A ballerina's life is not all glamour, bouquets, standing ovations and glittering parties. The discipline and hard work continue throughout her career. Each day, a ballerina must attend daily class and then have a full day of rehearsals. Many ballerinas also travel around the world as guest artists with other companies. They often live out of suitcases and are on long and difficult schedules. But the artistic stimulation of working within a ballet company and meeting and working with great artists provides a unique and wonderful working environment. The creative process of learning and creating in the studio is very exciting and involves hours of intensive work. The final reward is being on stage in front of a live audience.

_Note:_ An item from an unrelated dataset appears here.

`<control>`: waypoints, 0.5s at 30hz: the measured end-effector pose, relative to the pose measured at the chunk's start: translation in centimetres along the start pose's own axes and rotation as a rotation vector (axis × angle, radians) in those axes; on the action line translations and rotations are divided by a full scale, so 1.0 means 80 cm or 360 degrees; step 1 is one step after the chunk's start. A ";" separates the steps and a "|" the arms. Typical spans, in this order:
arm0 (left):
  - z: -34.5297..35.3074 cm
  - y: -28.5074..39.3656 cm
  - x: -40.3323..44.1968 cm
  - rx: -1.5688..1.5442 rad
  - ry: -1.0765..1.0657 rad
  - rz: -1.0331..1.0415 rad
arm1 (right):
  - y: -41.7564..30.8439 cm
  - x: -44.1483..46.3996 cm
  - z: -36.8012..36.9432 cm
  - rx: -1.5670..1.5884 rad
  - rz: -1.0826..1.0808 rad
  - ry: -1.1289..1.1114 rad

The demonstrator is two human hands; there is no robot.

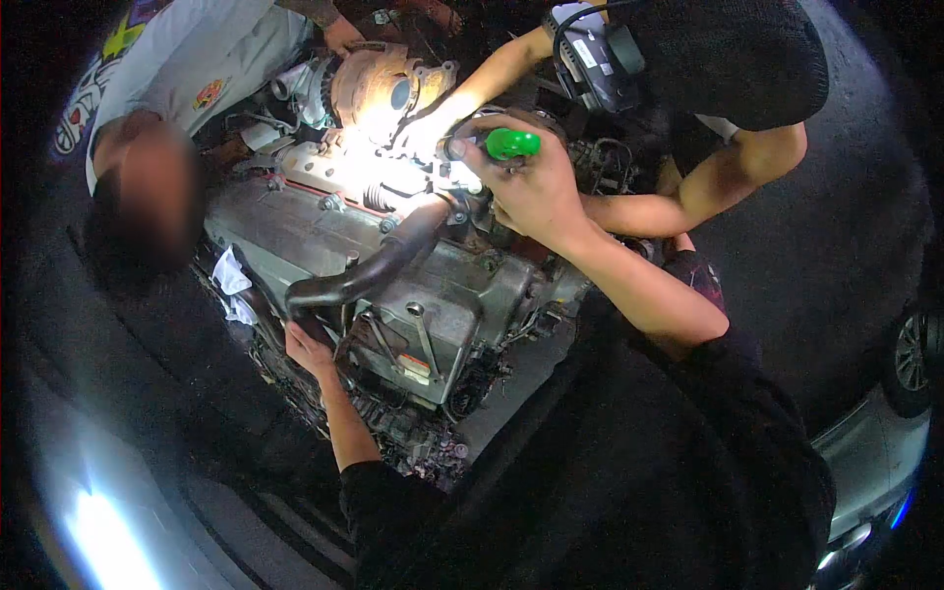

Like those of male dancers, ballerinas' careers are short. Many ballerinas retire at 40, though some continue dancing right through their 40s and 50s. Their technique might not be as strong as it once was, but these ballerinas have very special talents that move an audience and that can be acquired only through years of performing experience. After they retire, some ballerinas marry and raise families, although more and more dancers are doing that while they are enjoying their professional careers. Some stay in the dance world as teachers, ballet mistresses, directors and choreographers. Others go back to school and become lawyers, doctors, photographers, interior designers, writers. The options are endless for these energetic and disciplined professionals.